GenCure aims to connect patients with marrow donors

Every three minutes someone is diagnosed with a blood cancer, such as leukemia or lymphoma — 20 an hour and 480 per day, according to Leticia Mondragon, a GenCure community engagement representative who covers South Texas.

”My main job is to educate the community how important it is to be a part of someone’s cure by signing up on the Be The Match registry,” Mondragon said.

GenCure is in partnership with Be The Match, a national registry that connects donors with blood cancer patients in need of stem cell or bone marrow donations. Seventy percent of their patients need to find a marrow match outside of their family.

According to the registry’s statistics, only 1 out of every 430 patients in the registry will match with a donor.

“We’re always looking for more Hispanic and Latinos to join our registry,” Mondragon said. “There is a 10 percent representation of Latinos on our registry compared to over 60 percent of Caucasians.”

The need for all ethnicities to join the registry is important because the matches are based on DNA and ethnicity, not blood type.
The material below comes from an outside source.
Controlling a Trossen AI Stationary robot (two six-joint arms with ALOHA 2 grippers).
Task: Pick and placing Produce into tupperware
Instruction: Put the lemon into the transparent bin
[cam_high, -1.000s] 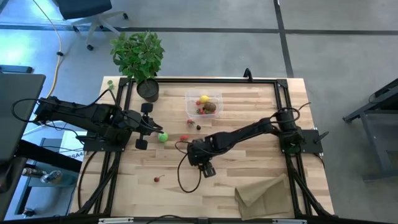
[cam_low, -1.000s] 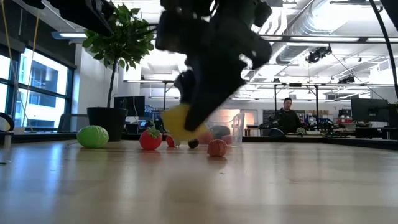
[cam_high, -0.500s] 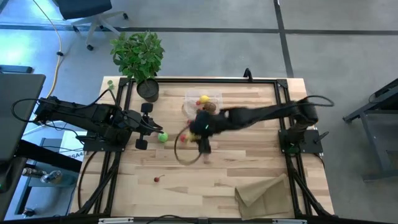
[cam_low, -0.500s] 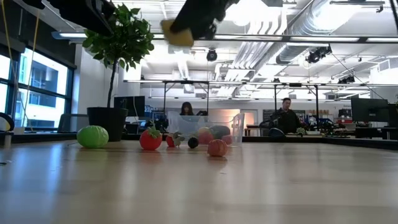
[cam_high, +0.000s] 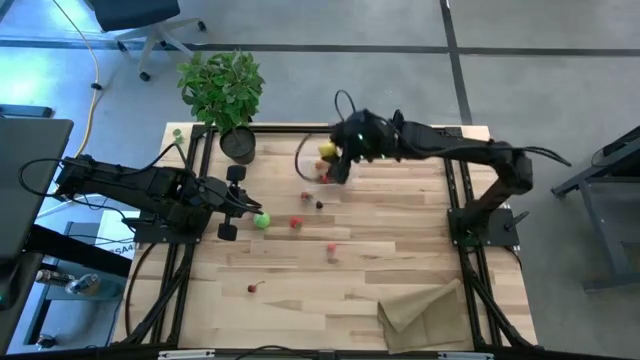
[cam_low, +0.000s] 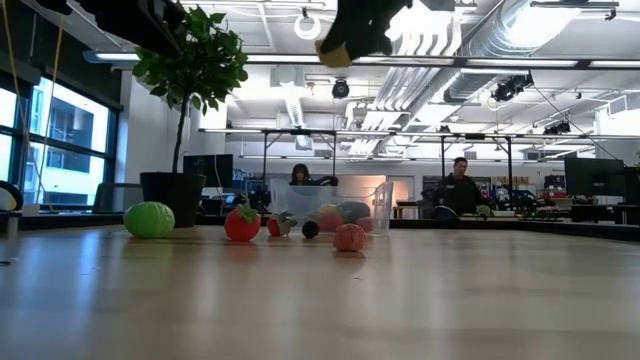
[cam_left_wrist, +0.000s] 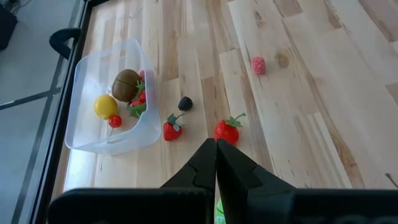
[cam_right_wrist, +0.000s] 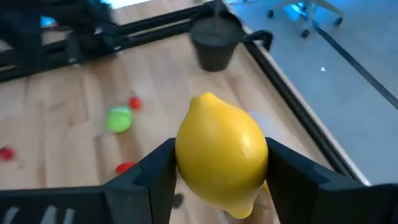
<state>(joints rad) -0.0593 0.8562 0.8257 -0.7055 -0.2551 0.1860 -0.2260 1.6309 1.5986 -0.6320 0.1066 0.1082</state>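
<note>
A: Where's the left claw (cam_left_wrist: 216, 163)?
B: By the surface's left edge, clenched on nothing, with the green lime (cam_high: 262, 221) just beside it.
A: The loose fruit?
B: Red berries (cam_high: 296, 223) lie mid-surface, and one strays toward the front edge.
A: The tupperware (cam_left_wrist: 84, 99)?
B: Near the back edge, holding a kiwi (cam_left_wrist: 125, 84), a lemon (cam_left_wrist: 105, 106) and berries.
A: The right claw (cam_right_wrist: 219, 167)?
B: High above the tupperware, grasping a second lemon (cam_right_wrist: 221, 153).

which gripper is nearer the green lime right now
Left. The left gripper, shut, sits right beside the green lime. The right gripper holds a lemon up over the tupperware, well away.
</note>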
Because of this, a donor will more than likely look like the patient they are matched with.

Mondragon said a big reason people aren’t joining the registry is because there is a fear of being matched and then needing to go through a surgery to donate, but the majority of the time a surgery isn’t necessary.
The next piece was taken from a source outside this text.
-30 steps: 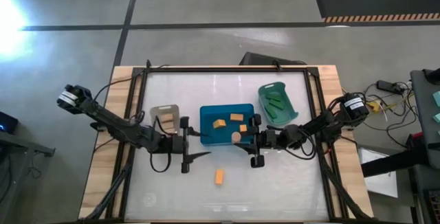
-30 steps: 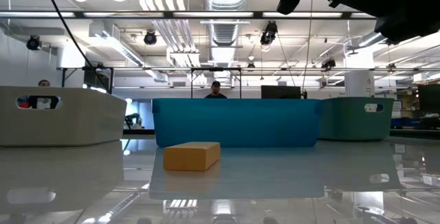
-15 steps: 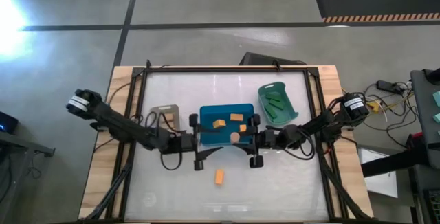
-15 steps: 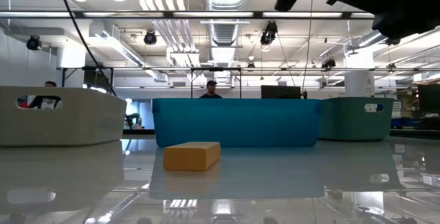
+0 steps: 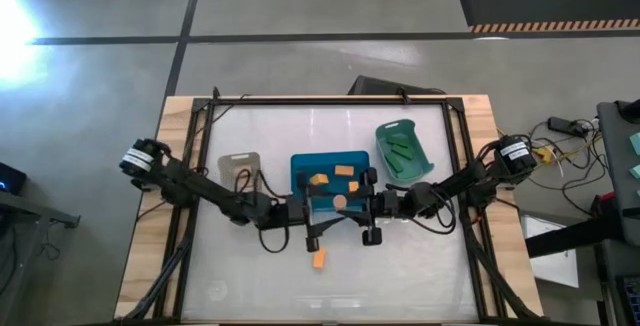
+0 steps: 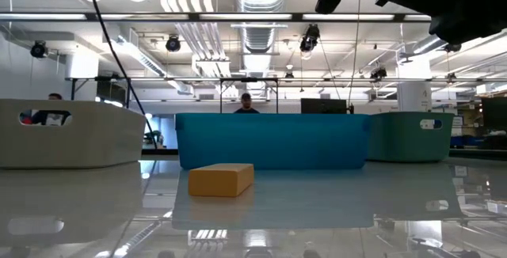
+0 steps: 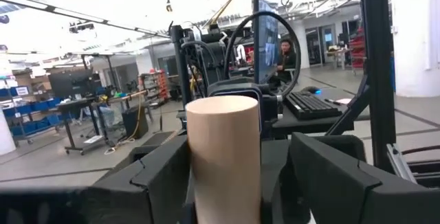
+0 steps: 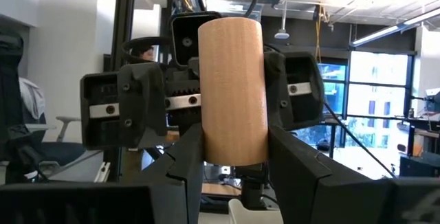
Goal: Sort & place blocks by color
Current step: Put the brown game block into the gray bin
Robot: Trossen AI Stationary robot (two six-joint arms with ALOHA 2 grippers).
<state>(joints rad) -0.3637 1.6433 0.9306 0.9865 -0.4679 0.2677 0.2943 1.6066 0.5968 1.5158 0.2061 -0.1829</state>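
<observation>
My right gripper (image 5: pixel 350 204) is shut on a pale tan wooden block (image 5: pixel 341 200), round like a short cylinder, above the near edge of the blue bin (image 5: pixel 300 166). My left gripper (image 5: pixel 326 211) is open and faces it from the table's left. In the left wrist view the tan block (image 7: pixel 223 155) shows between its spread fingers; I cannot tell whether they touch it. One orange block (image 5: pixel 319 258) lies flat on the table near the front, and the orange block (image 6: pixel 221 180) also shows in the low view. Other orange blocks (image 5: pixel 319 179) lie in the blue bin. My right gripper pinches the tan block's lower part (image 8: pixel 234 148) between its two fingers (image 8: pixel 182 176). The fingers come from the table's right, about level. The block stands out past them, lifted clear of the bin and table.
A teal bin (image 5: pixel 405 151) with green blocks stands at the back right. A pale bin (image 5: pixel 239 164) stands left of the blue one, under the left arm's cables. The black frame (image 5: pixel 330 100) runs around the white table top.
My left gripper has travelled toward the table's right edge, from beside the pale bin to the tan block in my right gripper. It has stayed open. The orange block on the table has not moved.
</observation>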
“The only reason you would be recommended to do the surgical procedure is if you’re a match for a baby or someone with a very progressive form of cancer,” Mondragon said, adding that surgery is only required in about 25 percent of cases.

All donations are done at BioBridge Global in San Antonio, and GenCure will cover all the costs that are involved.
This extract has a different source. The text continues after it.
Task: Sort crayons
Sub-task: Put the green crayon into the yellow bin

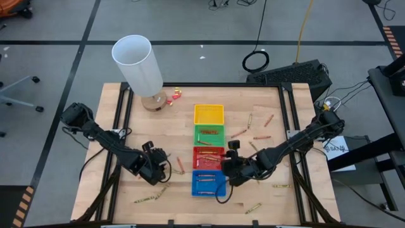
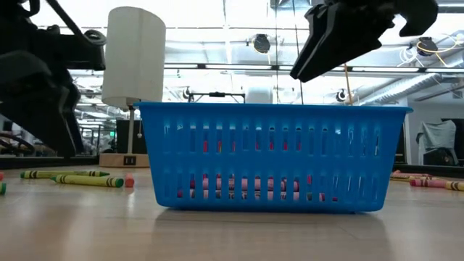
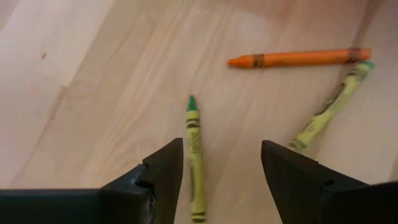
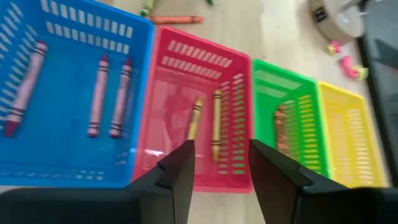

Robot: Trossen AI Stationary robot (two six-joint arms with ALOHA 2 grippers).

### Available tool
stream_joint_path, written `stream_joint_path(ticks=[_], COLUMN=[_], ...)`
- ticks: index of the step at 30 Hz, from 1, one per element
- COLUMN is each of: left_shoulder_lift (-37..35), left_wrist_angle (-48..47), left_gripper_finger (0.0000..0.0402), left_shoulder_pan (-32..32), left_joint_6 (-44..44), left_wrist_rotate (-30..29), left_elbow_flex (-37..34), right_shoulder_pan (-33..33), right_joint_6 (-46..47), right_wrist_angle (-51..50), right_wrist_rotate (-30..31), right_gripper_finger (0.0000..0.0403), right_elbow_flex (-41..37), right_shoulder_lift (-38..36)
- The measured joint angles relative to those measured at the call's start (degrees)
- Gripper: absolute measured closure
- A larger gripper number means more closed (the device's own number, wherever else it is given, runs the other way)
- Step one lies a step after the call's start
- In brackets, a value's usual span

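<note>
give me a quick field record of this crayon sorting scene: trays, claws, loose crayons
trays: yellow tray, green tray, red tray, blue tray, in one line
blue tray contents: three crayons
left claw: open, above a green-tipped crayon on the table
right claw: open, empty, over the red tray
loose crayons: scattered both sides of the trays

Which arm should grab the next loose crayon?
Left, likely. The left gripper is open over a yellow-green crayon lying between its fingers on the table. The right gripper hangs over the red tray.
</note>
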Motion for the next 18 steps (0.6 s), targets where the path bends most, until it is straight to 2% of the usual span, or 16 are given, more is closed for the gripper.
stream_joint_path(ticks=[5, 18], left_shoulder_lift=[0.0, -0.2], left_wrist_angle=[-0.35, 9.4], left_gripper_finger=[0.0188, 0.0198], left_shoulder_pan=[-0.5, -0.53], left_joint_6=[0.08, -0.01], left_wrist_rotate=[-1.29, -0.77], left_elbow_flex=[-0.79, -9.06], right_shoulder_pan=[1.33, 3.95], right_joint_6=[0.04, 4.53], right_wrist_angle=[-1.27, -2.61], right_wrist_rotate=[5.11, 5.03], right_gripper_finger=[0.0269, 0.0268], right_elbow_flex=[0.0, 0.0], right_shoulder_lift=[0.0, 0.0])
“We set you up in a nice hotel, pay for daycare. We just want your life-saving gift and a little bit of your time, and you could potentially cure someone of cancer,” Mondragon said.

If matched, at the time of the donation GenCure lets the donor know the age of the patient, what they’re suffering from and their gender. The patient only knows the age and gender of the donor. The company doesn’t identify or exchange names until after a year of the donation; all of this is at the doctor’s request.

“After a year you are able to meet the person face to face. Before you meet them, you are able to write them letters and they can write you letters; they go to the office in San Antonio then we’ll send it to the receiver.”

To sign up a potential donor has to be between ages 18-44, and they’ll be on the registry until they’re 61.

The one-time process of signing up can be done on the website join.bethematch.org or by texting “cure96” to 61474. The consent form then downloads to your phone and you answer some questions.

“As of July 1 we went digital so now we’re making it more accessible and easier for people to sign up on our registry so now with a simple text you’re able to sign up. Within about seven to 10 days you get a swab kit in the mail,” Mondragon said. “You swab 10 seconds on both the left and right cheek. That swab kit is very important to be sent back; that will determine if you are a potential match for someone.”

According to Mondragon, there are thousands of patients in need of a stem cell or bone marrow transplant. By joining the registry those odds of survival and help can increase.

“GenCure is sometimes a person’s last chance of help,” Mondragon said. “When someone reaches out to our organization it’s basically their last chance for hope, last chance for survival.”